Now I can tell you what I think makes community.

We move to a small town. I know no one and neither doe Fionn aged 3. J is heavily involved in the town toy library and is lovely to me. Fionn and I get in the local paper simply for turning up to do our helping at toy library shift on the day the local journalist visits. This year we have a new baby and J has now become the Plunket carseat hire person (as well as doing about 800 unpaid and very useful jobs in our small town) and she is superbly helpful and just lovely to boot.

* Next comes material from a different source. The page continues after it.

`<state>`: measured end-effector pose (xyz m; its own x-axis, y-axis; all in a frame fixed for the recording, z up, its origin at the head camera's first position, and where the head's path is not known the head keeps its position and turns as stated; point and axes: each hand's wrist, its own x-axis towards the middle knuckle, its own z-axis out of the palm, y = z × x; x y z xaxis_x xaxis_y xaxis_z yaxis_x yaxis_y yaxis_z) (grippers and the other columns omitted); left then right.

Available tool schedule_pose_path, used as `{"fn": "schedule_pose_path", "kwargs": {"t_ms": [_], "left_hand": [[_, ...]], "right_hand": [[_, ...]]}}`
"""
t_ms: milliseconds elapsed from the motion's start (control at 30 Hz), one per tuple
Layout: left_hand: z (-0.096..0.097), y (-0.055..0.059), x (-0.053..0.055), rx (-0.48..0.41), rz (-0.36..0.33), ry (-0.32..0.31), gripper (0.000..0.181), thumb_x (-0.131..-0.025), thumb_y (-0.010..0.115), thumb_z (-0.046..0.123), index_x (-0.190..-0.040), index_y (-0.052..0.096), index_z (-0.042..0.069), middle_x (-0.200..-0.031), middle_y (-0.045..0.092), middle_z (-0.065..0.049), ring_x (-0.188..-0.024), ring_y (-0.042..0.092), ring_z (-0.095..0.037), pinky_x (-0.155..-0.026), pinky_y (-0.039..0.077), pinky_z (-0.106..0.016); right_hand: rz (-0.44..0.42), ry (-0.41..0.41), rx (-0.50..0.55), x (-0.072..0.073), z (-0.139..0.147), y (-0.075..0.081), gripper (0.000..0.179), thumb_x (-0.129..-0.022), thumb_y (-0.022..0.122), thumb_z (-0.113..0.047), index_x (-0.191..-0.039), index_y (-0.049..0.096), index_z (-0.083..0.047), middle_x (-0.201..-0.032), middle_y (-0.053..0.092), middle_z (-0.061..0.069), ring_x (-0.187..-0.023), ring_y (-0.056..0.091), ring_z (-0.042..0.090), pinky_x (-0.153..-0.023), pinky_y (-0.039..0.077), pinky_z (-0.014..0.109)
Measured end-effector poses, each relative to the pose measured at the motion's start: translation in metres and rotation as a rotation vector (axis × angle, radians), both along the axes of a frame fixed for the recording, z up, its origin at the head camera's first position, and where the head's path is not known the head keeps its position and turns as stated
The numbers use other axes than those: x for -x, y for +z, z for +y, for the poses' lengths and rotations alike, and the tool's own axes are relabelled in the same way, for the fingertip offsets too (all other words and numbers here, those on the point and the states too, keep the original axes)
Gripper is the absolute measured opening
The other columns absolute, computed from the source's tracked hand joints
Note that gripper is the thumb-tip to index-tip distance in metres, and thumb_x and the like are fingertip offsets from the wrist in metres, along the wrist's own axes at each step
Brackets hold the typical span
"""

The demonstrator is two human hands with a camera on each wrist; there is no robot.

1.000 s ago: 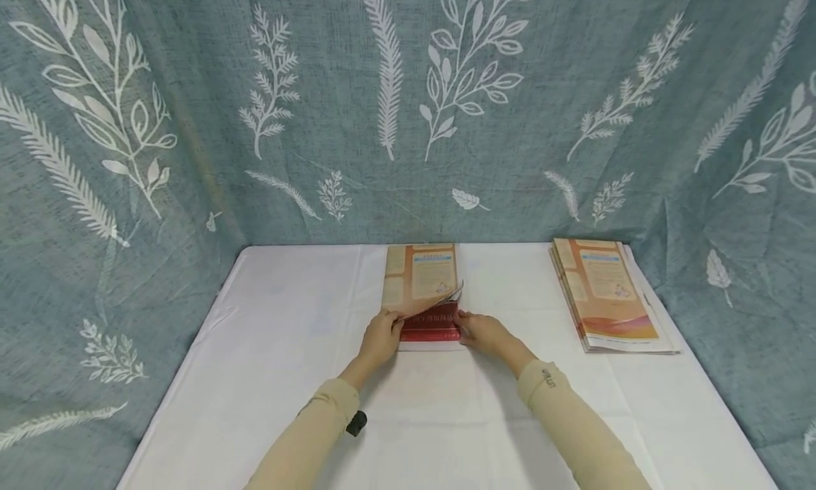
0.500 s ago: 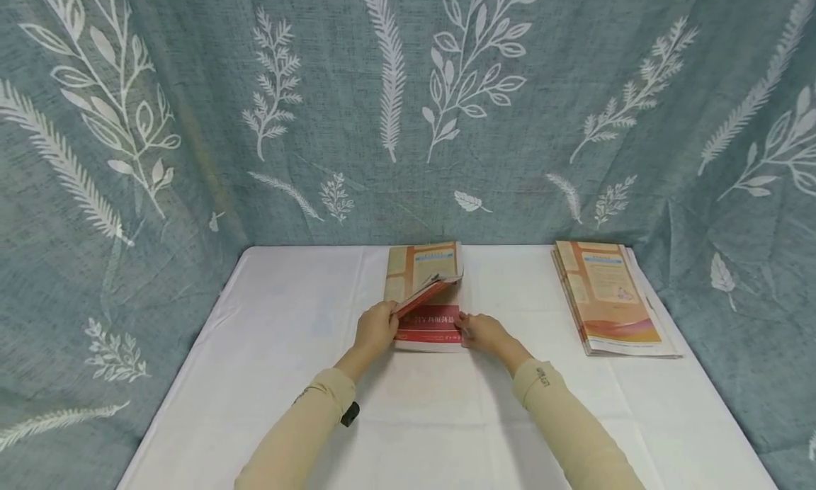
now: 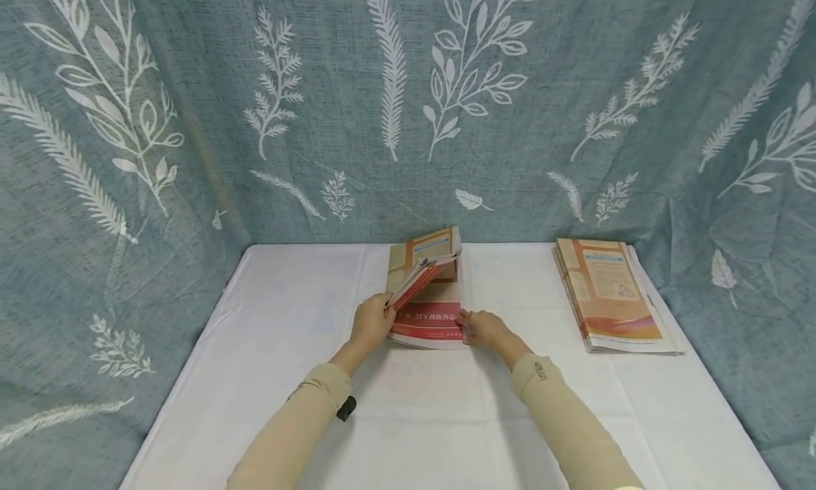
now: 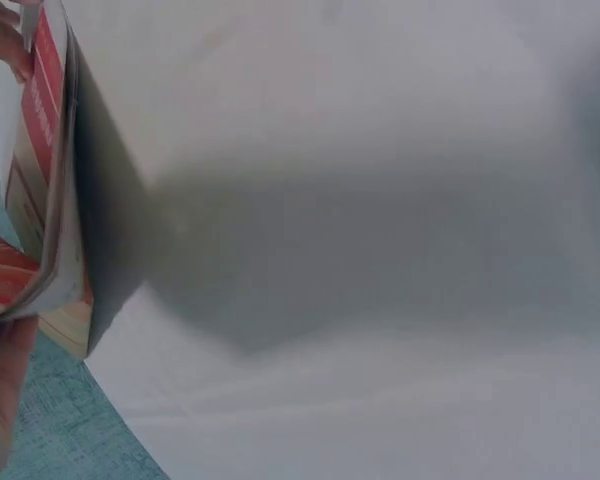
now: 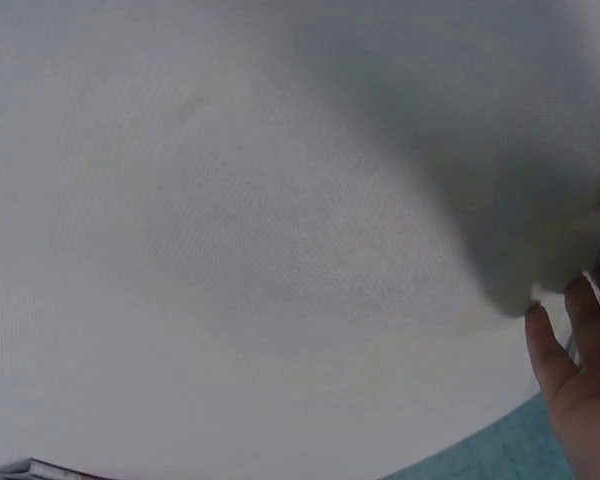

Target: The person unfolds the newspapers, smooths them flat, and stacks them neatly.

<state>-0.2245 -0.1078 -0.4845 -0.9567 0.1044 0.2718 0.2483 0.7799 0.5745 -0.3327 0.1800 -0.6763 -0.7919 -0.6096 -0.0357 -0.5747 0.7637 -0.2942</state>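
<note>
In the head view, a thin booklet with a tan and orange cover and a red lower band (image 3: 428, 320) lies at the middle back of the white table, partly bent up from it. My left hand (image 3: 372, 321) grips its left side, where a folded-up red and white section (image 3: 417, 285) rises at a slant. My right hand (image 3: 483, 328) pinches the lower right edge, thumb on the red band. The left wrist view shows the bent pages (image 4: 65, 200) side-on, with my left fingers (image 4: 2, 380) beneath them. How many booklets or layers there are, I cannot tell.
At the right of the table lies a stack of similar tan and orange booklets (image 3: 608, 292). A patterned green-grey curtain (image 3: 408, 107) hangs behind and at both sides. A small black device (image 3: 346, 408) sits by my left sleeve.
My left hand has moved slightly left and up, lifting and folding the section higher. More of the red band and the cover beneath shows. The right hand has stayed at the edge.
</note>
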Motion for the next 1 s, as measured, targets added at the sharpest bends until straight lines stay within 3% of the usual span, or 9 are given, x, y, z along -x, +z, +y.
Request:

So I waltz on by past the appeal for Plunket collectors on the supermarket noticeboard with just a twinge of guilt. But when J rings me personally I can't find one single reason whyI should not help such a great woman who is heart and soul behind an organisation which just wants little babies to stay alive and thrive.

So we (I'll be taking Brighid and Fionn for cuteness factor to get people donating generously) will be collecting for Plunket on our street and the neighbouring four small streets this week.

Good chance to see what other people are growing in this climate.

Wednesday, October 10, 2007

Suburban scream


Some time ago I worked out that in the absence of a tube station down the road to whisk me and the brood to the V & A, we would have to find some home based indoor pursuits to see us through the wet days. and wet weeks. and wet months.

Today though, hit a new low. Net curtains. Did I really go to university, read all those books, flirt with all those blokes, stamp my feet loudly to the feminist drum in order to spend this afternoon sorting out net curtains?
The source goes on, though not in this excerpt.